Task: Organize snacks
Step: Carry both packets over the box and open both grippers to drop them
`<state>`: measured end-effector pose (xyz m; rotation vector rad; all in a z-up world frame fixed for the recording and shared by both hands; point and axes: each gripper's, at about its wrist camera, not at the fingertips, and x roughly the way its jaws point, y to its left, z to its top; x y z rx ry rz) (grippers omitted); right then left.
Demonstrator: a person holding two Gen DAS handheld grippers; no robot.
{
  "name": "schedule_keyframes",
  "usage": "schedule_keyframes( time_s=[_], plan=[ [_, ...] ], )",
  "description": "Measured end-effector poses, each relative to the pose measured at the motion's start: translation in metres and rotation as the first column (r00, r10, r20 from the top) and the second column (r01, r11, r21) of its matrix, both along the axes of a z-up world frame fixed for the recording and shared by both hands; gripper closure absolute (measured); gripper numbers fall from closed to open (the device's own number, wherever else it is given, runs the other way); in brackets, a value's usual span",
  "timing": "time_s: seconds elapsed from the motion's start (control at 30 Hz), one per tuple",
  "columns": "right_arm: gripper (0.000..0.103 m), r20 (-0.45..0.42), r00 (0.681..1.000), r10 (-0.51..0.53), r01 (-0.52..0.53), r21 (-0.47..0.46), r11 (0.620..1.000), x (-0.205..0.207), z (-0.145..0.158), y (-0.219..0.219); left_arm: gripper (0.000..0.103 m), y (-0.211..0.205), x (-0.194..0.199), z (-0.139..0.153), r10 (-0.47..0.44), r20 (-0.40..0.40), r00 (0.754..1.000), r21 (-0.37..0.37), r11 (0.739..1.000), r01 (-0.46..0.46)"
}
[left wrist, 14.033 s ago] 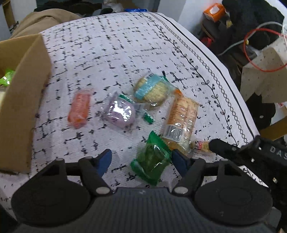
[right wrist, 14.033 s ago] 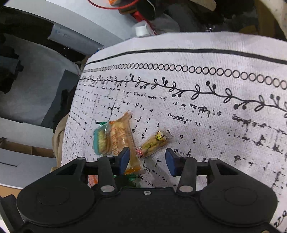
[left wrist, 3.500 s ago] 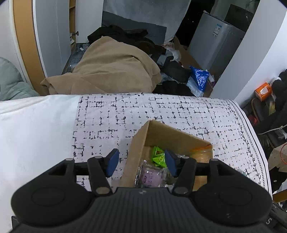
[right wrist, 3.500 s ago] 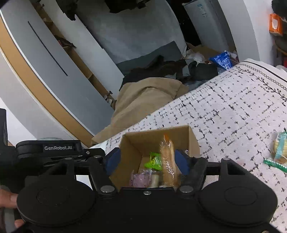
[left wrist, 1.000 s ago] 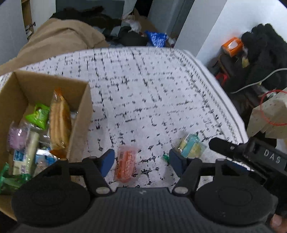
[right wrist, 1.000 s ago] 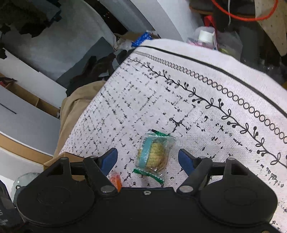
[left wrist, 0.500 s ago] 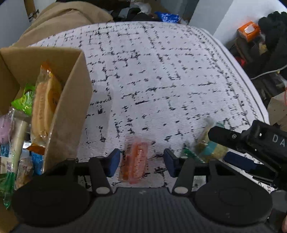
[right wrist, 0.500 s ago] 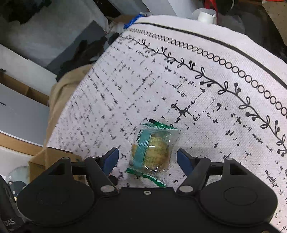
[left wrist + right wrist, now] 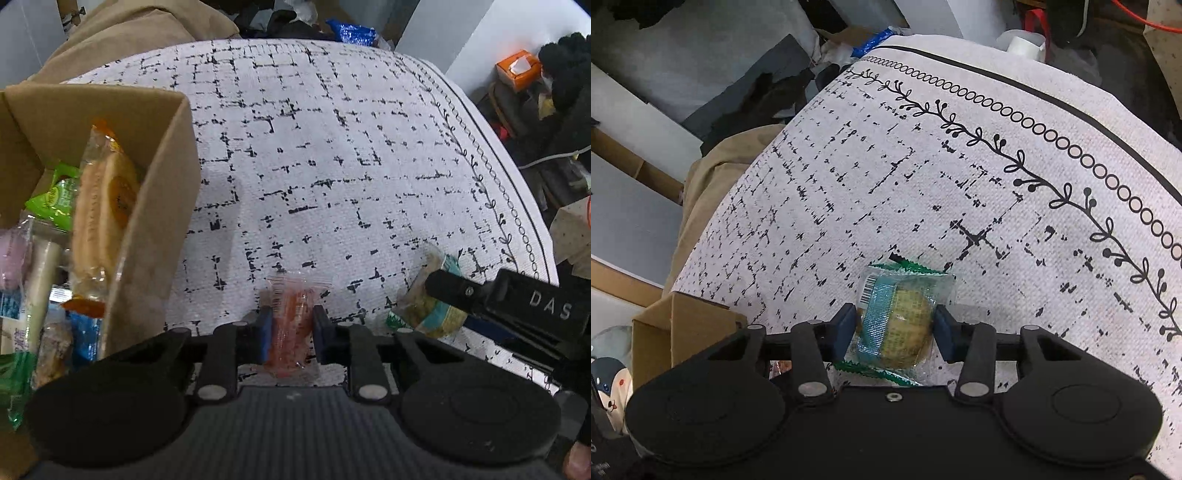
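Because both packets go into the cardboard box (image 9: 147, 229) at nine o'clock, I have my left claw (image 9: 291, 328) pinched shut on the orange snack packet (image 9: 295, 314) and my right claw (image 9: 895, 330) pinched shut on the teal-wrapped biscuit (image 9: 901, 321).

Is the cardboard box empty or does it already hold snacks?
It holds snacks: the cardboard box shows an orange-edged cracker pack, a green packet and others inside.

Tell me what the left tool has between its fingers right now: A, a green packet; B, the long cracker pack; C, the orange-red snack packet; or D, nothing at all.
C. In the left wrist view the left tool has both blue pads closed against the sides of the orange-red snack packet, which lies on the patterned cloth beside the cardboard box.
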<state>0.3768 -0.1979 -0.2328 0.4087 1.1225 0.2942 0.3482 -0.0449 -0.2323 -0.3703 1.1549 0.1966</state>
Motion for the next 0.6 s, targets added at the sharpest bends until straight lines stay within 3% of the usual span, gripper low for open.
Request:
schedule_keyframes(
  time_s=[0.6],
  plan=[
    [0.059, 0.167, 0.986, 0.022, -0.042, 0.119, 0.992, -0.041, 0.053, -0.016, 0.082, -0.009, -0.035, 0.071, 0.012, 0.148, 0.989, 0.069, 0.997, -0.022]
  ],
)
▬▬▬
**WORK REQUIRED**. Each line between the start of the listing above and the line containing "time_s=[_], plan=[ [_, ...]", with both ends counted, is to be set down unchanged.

**TASK ANSWER**.
Task: Organize snacks
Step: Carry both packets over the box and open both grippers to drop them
`<state>`: measured end-effector pose (xyz m; rotation vector rad; all in a z-up world frame fixed for the recording and shared by both hands; point and axes: each gripper's, at about its wrist camera, not at the fingertips, and x roughly the way its jaws point, y to its left, z to its top; x y z rx ry rz) (grippers omitted); right then left.
Demonstrator: a person holding two Gen DAS handheld grippers; no robot.
{
  "name": "schedule_keyframes",
  "usage": "schedule_keyframes( time_s=[_], plan=[ [_, ...] ], )",

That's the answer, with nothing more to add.